Aim of the task:
Where the material below has a line containing "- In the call", start repeating exactly, and keep going through the line containing "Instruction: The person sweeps", with no other lines.
********
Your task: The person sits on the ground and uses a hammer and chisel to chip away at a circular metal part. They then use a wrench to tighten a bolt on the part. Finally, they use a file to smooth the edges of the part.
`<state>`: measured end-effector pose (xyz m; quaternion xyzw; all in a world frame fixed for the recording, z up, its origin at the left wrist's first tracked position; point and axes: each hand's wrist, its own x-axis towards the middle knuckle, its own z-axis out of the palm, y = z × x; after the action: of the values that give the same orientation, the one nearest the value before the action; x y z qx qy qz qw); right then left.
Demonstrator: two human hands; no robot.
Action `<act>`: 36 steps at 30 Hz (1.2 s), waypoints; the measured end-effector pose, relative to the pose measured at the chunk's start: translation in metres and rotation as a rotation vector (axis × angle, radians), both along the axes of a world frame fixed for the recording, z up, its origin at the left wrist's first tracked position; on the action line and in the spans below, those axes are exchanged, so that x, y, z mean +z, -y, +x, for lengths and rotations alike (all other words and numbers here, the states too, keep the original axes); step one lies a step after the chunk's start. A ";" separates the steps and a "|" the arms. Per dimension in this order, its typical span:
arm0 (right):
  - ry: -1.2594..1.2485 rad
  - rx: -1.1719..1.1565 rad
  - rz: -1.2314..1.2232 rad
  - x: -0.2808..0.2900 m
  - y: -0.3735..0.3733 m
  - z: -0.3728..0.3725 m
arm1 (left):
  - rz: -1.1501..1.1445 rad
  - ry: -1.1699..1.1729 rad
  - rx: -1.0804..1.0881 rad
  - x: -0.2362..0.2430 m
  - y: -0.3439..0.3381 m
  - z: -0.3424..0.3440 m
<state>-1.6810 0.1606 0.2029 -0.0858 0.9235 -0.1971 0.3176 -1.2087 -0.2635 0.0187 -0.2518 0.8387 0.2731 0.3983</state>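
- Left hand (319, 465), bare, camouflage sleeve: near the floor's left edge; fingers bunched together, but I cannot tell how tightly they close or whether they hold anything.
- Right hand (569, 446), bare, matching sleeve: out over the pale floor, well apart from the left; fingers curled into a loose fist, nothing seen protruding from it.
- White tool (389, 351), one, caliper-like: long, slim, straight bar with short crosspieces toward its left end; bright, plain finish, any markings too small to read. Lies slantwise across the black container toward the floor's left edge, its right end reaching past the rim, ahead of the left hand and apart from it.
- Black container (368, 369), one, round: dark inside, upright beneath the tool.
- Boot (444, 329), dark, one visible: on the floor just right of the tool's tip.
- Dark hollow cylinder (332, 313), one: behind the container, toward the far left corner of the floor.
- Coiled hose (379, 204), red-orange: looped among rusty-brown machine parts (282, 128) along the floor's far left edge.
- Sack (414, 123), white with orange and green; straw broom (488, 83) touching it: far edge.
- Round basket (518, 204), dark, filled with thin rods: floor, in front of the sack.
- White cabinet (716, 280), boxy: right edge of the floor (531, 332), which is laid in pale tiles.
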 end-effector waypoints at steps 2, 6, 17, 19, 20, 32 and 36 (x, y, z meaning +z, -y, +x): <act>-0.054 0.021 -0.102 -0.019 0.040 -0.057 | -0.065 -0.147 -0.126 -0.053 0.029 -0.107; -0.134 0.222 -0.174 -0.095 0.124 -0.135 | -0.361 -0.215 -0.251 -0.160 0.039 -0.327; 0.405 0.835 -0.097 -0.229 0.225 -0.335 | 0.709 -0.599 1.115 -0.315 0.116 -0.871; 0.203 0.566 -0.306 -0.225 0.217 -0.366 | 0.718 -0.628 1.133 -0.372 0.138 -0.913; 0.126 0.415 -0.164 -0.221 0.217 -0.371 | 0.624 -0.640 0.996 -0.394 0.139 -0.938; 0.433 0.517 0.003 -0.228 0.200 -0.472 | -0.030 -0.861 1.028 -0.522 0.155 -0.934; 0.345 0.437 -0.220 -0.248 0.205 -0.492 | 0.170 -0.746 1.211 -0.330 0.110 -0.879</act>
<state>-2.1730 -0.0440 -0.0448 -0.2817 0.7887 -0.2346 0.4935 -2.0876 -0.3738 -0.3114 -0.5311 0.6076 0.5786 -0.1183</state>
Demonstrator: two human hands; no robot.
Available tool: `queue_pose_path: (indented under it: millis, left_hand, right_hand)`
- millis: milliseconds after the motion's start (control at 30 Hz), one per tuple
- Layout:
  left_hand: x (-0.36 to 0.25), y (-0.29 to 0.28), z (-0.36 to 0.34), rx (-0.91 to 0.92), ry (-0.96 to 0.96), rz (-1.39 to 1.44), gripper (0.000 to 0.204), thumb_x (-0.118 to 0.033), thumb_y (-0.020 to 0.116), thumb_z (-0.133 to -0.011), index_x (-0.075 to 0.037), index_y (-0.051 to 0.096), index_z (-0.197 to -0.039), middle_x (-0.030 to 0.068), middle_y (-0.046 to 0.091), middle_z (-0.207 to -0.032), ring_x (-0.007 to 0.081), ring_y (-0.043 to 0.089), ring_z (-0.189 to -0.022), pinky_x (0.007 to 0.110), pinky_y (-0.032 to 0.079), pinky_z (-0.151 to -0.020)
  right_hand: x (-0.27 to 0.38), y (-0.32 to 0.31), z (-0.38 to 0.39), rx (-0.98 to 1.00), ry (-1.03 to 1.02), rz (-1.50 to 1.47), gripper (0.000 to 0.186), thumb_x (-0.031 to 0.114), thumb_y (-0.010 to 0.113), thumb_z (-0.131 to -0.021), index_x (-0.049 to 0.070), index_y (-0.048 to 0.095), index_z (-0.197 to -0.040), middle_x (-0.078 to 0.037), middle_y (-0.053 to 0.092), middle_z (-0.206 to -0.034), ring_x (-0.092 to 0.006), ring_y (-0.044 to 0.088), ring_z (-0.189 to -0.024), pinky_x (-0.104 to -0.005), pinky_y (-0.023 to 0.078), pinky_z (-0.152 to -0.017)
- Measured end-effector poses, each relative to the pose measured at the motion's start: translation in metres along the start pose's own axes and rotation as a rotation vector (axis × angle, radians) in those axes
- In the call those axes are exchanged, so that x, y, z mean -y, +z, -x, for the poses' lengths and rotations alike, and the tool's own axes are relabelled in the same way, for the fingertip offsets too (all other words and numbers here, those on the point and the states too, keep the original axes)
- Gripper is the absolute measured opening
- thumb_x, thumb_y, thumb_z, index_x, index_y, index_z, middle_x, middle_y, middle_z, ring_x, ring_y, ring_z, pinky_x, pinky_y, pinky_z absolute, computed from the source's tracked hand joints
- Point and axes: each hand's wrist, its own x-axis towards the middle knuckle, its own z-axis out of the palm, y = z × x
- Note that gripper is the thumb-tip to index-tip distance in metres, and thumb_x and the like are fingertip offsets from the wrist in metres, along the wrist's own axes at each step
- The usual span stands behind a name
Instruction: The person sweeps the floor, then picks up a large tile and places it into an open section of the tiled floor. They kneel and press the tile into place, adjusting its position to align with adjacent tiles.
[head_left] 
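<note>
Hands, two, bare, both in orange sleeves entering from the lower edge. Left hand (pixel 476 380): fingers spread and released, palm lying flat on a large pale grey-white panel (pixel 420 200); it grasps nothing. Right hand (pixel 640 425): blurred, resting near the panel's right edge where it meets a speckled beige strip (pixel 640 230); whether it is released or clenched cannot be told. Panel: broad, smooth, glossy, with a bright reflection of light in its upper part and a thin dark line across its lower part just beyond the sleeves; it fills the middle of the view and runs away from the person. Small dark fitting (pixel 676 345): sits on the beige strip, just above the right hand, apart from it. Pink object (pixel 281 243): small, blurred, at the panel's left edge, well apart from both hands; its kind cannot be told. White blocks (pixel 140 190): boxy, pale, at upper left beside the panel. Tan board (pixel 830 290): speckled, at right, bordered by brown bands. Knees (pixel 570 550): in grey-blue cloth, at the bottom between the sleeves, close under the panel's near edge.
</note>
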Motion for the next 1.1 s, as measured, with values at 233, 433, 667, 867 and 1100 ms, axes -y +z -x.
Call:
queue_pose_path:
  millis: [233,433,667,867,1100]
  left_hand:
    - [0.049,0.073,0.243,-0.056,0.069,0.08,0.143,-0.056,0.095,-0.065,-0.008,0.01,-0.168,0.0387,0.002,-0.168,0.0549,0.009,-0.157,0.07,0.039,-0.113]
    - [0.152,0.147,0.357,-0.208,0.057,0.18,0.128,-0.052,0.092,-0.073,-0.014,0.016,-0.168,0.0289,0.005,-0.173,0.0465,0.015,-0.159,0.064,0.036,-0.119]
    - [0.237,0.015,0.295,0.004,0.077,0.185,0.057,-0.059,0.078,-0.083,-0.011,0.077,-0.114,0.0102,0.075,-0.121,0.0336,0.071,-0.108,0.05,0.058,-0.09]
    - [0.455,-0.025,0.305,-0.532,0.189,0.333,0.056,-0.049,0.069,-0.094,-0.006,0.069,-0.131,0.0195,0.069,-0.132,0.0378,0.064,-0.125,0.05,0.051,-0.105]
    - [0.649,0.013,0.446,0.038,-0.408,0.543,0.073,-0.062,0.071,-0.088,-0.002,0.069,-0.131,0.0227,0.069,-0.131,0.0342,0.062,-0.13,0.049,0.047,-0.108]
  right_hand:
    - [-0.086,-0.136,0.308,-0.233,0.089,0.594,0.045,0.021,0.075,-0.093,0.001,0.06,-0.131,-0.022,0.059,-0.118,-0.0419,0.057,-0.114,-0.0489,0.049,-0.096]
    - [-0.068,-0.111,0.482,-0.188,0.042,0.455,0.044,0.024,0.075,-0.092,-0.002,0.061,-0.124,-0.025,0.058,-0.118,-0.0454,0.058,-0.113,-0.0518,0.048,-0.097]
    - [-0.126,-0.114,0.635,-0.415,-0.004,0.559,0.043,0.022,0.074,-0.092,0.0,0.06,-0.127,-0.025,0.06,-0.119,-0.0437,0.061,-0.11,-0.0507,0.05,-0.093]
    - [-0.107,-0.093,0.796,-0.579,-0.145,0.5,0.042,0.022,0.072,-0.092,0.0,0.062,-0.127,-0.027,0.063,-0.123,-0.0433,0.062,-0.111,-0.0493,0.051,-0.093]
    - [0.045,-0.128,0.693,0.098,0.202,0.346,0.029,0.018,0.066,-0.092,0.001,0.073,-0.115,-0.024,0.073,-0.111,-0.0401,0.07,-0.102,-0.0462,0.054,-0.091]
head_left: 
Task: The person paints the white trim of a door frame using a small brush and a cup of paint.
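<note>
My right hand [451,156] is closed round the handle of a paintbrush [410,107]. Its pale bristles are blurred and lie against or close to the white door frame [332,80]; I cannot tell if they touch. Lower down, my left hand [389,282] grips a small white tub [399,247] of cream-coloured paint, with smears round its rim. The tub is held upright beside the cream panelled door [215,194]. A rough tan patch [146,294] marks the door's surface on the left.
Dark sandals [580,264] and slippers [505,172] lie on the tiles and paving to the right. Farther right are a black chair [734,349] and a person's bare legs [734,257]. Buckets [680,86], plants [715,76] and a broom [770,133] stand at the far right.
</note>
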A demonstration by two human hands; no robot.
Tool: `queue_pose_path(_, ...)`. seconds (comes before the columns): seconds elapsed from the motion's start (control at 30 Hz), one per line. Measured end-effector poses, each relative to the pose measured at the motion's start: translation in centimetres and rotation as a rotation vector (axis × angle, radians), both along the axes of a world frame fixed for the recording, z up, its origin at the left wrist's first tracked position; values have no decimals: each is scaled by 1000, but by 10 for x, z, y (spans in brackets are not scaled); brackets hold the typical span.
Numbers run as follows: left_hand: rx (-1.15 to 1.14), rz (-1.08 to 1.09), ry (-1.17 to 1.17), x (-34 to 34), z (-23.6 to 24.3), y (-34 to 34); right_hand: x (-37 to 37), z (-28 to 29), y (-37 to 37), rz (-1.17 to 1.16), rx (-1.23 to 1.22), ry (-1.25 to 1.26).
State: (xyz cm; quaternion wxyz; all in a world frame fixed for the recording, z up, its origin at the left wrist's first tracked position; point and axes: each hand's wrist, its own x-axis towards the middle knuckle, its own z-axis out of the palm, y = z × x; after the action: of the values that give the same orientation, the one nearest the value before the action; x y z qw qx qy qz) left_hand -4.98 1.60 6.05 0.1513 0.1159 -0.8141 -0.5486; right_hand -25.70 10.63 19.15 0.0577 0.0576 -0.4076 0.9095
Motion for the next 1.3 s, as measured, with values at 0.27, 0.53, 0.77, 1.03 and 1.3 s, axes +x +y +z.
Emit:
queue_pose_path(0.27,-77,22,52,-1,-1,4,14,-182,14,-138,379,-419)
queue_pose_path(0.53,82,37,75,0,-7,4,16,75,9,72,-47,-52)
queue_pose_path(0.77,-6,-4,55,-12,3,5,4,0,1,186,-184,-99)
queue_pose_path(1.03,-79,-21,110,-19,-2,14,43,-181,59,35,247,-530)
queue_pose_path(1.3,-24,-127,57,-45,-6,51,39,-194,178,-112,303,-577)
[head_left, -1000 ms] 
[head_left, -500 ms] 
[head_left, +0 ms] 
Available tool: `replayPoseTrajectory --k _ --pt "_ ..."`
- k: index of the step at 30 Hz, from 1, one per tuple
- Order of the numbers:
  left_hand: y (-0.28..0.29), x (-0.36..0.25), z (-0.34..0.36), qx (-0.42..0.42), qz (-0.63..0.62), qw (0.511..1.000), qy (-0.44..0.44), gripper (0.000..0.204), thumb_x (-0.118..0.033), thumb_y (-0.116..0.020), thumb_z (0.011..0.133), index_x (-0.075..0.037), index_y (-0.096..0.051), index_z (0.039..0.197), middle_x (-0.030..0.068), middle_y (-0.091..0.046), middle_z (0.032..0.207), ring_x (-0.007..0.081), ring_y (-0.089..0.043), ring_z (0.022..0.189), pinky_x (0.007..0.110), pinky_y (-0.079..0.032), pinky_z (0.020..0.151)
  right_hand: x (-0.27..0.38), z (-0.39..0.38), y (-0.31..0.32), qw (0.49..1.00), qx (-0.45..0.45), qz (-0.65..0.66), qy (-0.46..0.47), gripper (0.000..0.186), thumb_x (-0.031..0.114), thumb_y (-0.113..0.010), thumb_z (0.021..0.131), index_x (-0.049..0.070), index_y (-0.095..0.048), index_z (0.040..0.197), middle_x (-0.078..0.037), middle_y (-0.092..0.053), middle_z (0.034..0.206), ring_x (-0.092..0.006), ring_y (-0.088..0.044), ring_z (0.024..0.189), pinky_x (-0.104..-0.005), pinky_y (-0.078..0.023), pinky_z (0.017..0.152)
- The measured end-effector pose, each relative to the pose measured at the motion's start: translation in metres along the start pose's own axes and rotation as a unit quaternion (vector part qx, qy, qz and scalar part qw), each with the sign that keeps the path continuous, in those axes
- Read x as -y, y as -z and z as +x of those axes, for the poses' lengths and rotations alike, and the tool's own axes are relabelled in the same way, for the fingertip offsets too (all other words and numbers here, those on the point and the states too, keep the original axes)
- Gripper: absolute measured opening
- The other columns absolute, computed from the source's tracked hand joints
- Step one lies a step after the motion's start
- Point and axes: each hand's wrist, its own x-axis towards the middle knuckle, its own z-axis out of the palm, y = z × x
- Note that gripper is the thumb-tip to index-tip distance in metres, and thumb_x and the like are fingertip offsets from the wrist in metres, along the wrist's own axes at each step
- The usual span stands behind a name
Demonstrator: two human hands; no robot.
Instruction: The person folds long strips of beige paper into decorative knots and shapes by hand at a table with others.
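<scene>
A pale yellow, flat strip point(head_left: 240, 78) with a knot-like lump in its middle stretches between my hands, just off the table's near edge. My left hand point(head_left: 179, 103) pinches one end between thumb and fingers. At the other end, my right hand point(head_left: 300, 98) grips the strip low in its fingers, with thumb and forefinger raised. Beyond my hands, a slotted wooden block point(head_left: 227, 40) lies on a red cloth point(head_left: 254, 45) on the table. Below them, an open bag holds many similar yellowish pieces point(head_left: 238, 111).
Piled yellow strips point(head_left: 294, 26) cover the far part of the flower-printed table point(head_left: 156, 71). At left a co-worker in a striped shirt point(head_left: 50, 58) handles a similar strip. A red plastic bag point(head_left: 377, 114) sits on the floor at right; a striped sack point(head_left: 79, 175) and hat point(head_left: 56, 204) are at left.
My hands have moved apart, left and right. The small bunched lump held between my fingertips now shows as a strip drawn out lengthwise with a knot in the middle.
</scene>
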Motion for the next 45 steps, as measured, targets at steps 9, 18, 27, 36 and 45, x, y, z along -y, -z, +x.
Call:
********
Exercise answer:
- In the call those axes are exchanged, so that x, y, z mean -y, +z, -x, for the poses' lengths and rotations alike, and the tool's own axes are relabelled in the same way, for the fingertip offsets too (all other words and numbers here, those on the point and the states too, keep the original axes)
- Gripper is the absolute measured opening
- thumb_x, thumb_y, thumb_z, index_x, index_y, index_z, middle_x, middle_y, middle_z, ring_x, ring_y, ring_z, pinky_x, pinky_y, pinky_z absolute, computed from the source's tracked hand joints
- Point and axes: each hand's wrist, its own x-axis towards the middle knuckle, its own z-axis out of the palm, y = z × x
- Note that gripper is the thumb-tip to index-tip distance in metres, and thumb_x and the like are fingertip offsets from the wrist in metres, along the wrist's own axes at each step
- The usual span stands behind a name
Instruction: The person sweeps the floor, then picks up a large tile and places it into an open section of the tiled floor. They kneel and press the tile into place, adjusting its position to align with adjacent tiles.

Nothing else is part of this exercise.